Assignment
Return exactly the span of lines in the following data that opens with the line containing "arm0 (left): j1" and closes with the line containing "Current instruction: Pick". Include nothing else.

Items listed in a dataset:
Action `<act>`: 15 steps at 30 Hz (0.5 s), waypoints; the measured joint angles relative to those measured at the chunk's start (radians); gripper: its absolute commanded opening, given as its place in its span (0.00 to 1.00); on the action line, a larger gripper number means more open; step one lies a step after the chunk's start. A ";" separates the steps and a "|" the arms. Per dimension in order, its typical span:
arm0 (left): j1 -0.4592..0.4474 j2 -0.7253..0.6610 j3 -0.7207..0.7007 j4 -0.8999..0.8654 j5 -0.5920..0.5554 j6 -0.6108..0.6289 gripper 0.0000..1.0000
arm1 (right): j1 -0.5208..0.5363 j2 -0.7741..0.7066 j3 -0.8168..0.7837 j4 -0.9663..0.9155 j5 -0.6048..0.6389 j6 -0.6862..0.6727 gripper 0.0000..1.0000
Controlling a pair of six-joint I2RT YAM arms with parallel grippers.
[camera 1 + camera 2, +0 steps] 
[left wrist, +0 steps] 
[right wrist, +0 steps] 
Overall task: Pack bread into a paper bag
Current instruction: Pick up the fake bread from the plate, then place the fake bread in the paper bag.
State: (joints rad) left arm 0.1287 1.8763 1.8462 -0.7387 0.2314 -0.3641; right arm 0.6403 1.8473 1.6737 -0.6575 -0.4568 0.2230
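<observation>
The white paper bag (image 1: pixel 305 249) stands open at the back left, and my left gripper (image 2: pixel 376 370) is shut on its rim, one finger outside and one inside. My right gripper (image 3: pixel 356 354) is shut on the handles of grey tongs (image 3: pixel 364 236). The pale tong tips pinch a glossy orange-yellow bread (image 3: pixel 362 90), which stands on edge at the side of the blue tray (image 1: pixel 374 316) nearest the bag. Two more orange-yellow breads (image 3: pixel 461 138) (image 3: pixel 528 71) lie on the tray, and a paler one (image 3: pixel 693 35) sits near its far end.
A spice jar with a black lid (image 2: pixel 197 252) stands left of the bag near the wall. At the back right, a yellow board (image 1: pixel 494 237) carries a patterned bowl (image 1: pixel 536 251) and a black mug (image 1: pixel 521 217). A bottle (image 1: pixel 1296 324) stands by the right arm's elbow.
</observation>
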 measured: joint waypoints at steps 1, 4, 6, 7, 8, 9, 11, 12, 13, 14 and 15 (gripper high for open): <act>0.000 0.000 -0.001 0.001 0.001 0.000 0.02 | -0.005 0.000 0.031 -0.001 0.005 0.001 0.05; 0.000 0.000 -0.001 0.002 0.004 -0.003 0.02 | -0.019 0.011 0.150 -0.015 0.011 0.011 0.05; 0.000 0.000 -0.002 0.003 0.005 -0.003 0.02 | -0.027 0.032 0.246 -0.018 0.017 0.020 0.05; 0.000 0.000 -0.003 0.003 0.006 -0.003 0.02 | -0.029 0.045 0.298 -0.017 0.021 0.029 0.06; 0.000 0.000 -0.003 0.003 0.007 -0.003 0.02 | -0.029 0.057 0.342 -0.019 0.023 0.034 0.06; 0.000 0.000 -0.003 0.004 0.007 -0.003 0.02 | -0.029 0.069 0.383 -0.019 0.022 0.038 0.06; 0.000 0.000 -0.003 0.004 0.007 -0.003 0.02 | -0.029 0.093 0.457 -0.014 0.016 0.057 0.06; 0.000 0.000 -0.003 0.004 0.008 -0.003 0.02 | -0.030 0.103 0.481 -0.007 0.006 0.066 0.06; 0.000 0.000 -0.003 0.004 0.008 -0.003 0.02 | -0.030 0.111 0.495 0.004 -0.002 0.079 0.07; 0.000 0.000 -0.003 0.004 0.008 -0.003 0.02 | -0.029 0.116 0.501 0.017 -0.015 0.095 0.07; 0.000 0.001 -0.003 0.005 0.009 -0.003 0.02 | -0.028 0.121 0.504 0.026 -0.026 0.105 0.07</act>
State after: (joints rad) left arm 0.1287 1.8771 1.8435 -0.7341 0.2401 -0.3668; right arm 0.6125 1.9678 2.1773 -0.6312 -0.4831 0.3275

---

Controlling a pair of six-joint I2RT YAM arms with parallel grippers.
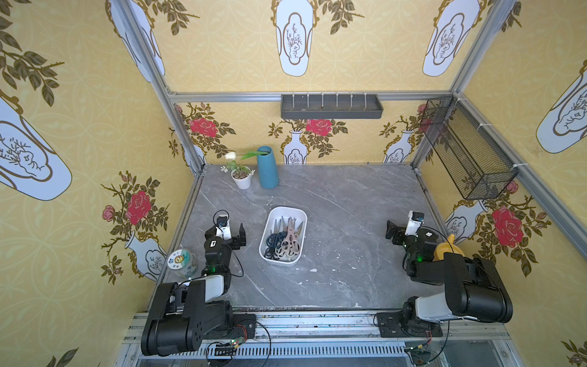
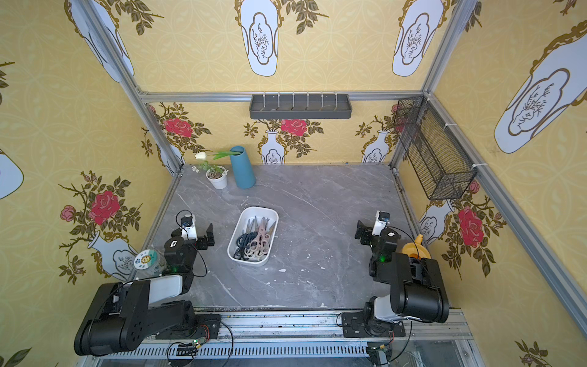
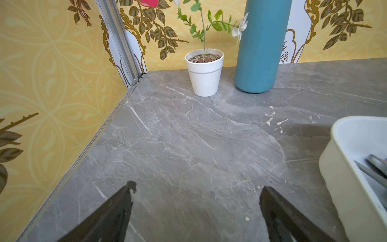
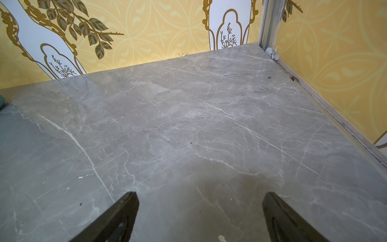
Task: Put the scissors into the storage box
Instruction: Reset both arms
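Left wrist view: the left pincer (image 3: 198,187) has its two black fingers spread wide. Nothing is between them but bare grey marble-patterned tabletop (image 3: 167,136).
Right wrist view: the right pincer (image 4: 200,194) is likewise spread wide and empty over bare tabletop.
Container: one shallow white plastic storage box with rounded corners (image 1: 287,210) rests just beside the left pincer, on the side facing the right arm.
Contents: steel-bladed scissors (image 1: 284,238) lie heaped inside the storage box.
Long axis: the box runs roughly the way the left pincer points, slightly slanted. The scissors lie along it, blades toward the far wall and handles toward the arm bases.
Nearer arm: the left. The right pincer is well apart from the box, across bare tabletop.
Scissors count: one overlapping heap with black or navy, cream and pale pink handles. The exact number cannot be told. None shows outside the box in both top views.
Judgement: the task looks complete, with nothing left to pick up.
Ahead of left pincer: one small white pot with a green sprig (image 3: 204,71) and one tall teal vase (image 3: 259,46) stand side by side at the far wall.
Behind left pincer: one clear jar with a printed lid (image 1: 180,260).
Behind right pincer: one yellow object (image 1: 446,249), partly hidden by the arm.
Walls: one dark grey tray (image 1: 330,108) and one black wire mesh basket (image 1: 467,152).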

Answer below
arm0 (left): j1 -0.4592..0.4474 j2 -0.7253..0.6610 j3 -0.7207..0.7007 j4 -0.8999..0.8654 j5 -0.5920..0.5554 j6 -0.6108..0.6289 gripper 0.0000..1.0000
arm1 (right): j1 -0.5208..0.5363 j2 -0.7741..0.7066 j3 -0.8168..0.7837 j4 -0.9663..0.9155 j5 -0.6048..0.6389 j6 -0.6862..0.6727 gripper 0.0000..1.0000
Controlling a pair of six-joint I2RT YAM arms with parallel grippers.
[camera 1 + camera 2, +0 steps] 
[left wrist, +0 steps] 
[right wrist, +0 steps] 
Overall task: Pack bread into a paper bag
Current instruction: Pick up the fake bread from the plate, then place the fake bread in the paper bag.

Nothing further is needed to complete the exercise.